Ночь была темная, лишь где-то в стороне Мира время от времени вспыхивали молнии. Глухо шумел лес. У Немана, на Халаимовских сенокосах, кричали дикие гуси, бухала выпь, где-то совсем близко подавал голос куличок. Кастусь вслушивался в ночные звуки, вдыхал знакомые запахи леса, земли, первых весенних цветов. Все здесь такое родное, близкое сердцу: каждая тропинка, каждое дерево, каждый пенек... А через год предстоит распрощаться с этими местами и ехать в незнакомую школу, где его встретит шумливая детвора...
Сперва на плотине, а потом по мосту гулко протарахтела подвода. Это словно пробудило Кастуся, он поднялся и пошел по дорожке, что вела через перелаз к лесничовке.
Дома спали. За хлевом залилась лаем и тут же, узнав Кастуся, кинулась ластиться Такса. Подошел к окну, хотел постучаться, но передумал. Сел на жердь прясла, достал из футляра скрипку...
Была это песня о том, как болит юное сердце, о порывах души, о великой несправедливости, царящей на свете... Играл, пока в сенях не громыхнул засов и не послышался голос дядьки Антося:
— Это ты, Кастусёк, тут пиликаешь?
В ответ Кастусь врезал марш.
— А я думаю,— вышел на крыльцо дядька,— лежу и думаю: приснилось это мне или впрямь кто-то играет? И почему Такса забрехала и смолкла? Не иначе кто-то из своих, домашних, идет, тюкнуло мне...
***
— Что ж это ты, сынку, неважно выглядишь? — допытывалась мать, ставя на стол любимое блюдо Кастуся — гречневые блины с мачанкой-верещакой.
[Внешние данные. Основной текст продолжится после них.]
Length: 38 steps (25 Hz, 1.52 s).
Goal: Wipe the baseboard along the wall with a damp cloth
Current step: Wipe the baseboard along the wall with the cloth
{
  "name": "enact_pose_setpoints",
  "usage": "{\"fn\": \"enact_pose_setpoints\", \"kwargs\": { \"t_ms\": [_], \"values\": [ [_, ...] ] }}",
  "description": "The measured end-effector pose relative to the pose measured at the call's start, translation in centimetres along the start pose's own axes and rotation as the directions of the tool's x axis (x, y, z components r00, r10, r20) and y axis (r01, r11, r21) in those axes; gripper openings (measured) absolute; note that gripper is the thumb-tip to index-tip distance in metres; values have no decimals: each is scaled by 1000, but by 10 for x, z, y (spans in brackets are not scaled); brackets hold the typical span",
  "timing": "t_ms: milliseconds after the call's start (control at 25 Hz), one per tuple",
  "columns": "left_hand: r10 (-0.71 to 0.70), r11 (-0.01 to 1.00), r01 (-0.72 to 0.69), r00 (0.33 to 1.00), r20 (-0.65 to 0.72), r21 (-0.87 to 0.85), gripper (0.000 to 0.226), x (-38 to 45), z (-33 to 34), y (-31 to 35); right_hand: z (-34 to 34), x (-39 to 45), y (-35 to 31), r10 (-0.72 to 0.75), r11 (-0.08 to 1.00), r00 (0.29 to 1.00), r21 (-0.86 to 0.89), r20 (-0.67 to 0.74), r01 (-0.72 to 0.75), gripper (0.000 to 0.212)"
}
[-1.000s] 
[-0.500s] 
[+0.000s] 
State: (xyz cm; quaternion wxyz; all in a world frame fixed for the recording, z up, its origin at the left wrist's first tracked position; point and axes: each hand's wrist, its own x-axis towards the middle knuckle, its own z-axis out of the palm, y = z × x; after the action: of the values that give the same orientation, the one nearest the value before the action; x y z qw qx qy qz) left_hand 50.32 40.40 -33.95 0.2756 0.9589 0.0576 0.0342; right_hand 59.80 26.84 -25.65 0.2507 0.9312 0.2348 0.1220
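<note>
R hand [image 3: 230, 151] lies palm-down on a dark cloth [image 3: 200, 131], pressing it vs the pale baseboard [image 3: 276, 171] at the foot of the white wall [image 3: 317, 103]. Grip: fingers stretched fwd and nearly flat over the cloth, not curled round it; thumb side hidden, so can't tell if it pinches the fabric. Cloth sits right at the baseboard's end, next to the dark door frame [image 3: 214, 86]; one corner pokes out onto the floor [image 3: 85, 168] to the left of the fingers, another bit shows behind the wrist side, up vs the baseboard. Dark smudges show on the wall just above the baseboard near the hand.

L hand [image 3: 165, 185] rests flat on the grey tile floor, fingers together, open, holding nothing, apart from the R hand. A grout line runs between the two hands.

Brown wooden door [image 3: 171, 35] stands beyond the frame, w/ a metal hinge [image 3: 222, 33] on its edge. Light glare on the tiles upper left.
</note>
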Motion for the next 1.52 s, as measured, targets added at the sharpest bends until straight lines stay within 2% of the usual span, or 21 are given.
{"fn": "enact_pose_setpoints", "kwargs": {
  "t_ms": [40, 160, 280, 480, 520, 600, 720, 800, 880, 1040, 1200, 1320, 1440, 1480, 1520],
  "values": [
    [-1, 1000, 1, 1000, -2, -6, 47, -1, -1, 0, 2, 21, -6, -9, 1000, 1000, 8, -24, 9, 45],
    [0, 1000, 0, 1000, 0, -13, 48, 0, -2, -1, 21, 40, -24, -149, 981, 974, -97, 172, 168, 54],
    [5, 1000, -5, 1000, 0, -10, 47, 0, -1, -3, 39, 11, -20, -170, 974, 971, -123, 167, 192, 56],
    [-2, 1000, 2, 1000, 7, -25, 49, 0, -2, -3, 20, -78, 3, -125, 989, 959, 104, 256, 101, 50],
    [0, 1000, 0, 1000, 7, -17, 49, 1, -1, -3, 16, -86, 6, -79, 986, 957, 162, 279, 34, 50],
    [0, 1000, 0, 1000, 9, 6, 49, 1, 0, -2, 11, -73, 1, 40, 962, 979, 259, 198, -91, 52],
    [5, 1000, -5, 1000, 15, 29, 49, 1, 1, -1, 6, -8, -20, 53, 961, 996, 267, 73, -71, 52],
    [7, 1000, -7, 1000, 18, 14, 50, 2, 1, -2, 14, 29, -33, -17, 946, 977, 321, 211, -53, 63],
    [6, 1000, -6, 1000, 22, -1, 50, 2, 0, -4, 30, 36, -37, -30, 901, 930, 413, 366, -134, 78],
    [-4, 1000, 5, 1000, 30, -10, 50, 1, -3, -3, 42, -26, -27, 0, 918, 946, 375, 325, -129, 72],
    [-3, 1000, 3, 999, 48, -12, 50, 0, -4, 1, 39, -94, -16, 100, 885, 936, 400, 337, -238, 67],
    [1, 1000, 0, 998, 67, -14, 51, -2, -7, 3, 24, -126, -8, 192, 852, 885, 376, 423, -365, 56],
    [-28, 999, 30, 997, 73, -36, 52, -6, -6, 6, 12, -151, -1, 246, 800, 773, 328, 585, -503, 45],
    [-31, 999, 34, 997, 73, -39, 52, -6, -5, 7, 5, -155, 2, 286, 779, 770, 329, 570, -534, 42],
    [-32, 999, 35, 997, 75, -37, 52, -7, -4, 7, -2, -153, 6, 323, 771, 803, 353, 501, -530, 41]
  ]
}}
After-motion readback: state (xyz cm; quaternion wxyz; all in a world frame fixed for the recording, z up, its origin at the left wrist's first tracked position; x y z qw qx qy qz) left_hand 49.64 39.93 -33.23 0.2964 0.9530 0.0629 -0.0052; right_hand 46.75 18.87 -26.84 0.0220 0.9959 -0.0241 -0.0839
К столу подсели Алена и Юзик.
— Вы же, детки, ели недавно,— сказала мать.— Пускай Костик спокойно позавтракает... Вы ему только мешаете, в сами не голодны.
— Ничего, мама. Никто мне не мешает... Даже веселее вместе.
Маленькие Алена и Юзик на все утро взяли старшего брата под свою опеку: водили его в «зверинец», где подрастала дикая козочка, показывали свои игрушки.
— А вы хоть угостили Кастуся первой весенней слезкой? — входя в хату, спросил дядька Антось.
Ничего не говоря, Аленка бросилась в кладовку и принесла кружку березового сока. Кастусь пил березовик, настоенный на хлебных корках, и на него вдруг дохнуло далеким беззаботным детством. Пришла на память смешная история с клецками, которые сварил однажды дядька Антось в березовом соке...
Смотрел семинарист на мать, на дядьку Антося, на малышей, изо всех сил старавшихся угодить ему, гостю, и на сердце становилось теплее, отступала боль. Близкие, родные, дорогие!
Было у него намерение после завтрака сходить в Миколаевщину. Но отказался. Чего он пойдет? Чтобы увидеть Алесю и разбередить сердце? Нет! Да и не хотелось обижать младших, которые ходили за ним по пятам, не отпускали ни на шаг, весело щебетали и звали на речку или в лес. И Кастусь пошел с ними на Сверженскую гряду.
Вся низина вдоль реки была желтой от цветущей калужницы, на лесной опушке зеленела трава, кое-где виднелись сиреневые соцветия волчьего лыка.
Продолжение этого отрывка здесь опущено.